On effective model-based intrusion detection
Jonathon T. Giffin, Somesh Jha, and Barton P. Miller.
Technical Report #1543, Computer Sciences Department, University of Wisconsin.
Madison, Wisconsin, November 2005.
Model-based intrusion detectors restrict program execution to a previously computed model of expected behavior. We consider two classes of attacks against these systems: bypass attacks that evade detection by avoiding the detection system altogether, and transformational attacks that alter a detected attack into a semantically-equivalent attack that goes undetected. Recent detection approaches are problematic and do not effectively address these threats. We see reductions or outright failures in effectiveness and efficiency when systems (1) monitor execution at the library call interface, (2) provide accuracy via inlining of statically-constructed program models, or (3) use simplistic analysis of indirect function calls.
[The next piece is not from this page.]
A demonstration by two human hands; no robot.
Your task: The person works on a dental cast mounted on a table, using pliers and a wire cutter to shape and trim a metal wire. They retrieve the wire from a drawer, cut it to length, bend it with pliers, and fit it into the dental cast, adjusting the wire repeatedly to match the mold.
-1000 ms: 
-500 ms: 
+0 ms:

Attacks can defeat library-call monitors by directly executing operating system kernel traps. Inlined models grow exponentially large at the trap interface: models for several test programs are 12,000 to 33,000 times larger at the trap interface than at the library call interface. Naïve indirect call analysis produces models 13 to 177 times larger than models built with in-depth analysis and that are less able to detect attacks. In examining these issues, our aim is to reveal complexities of model-based detection that have not been previously well understood.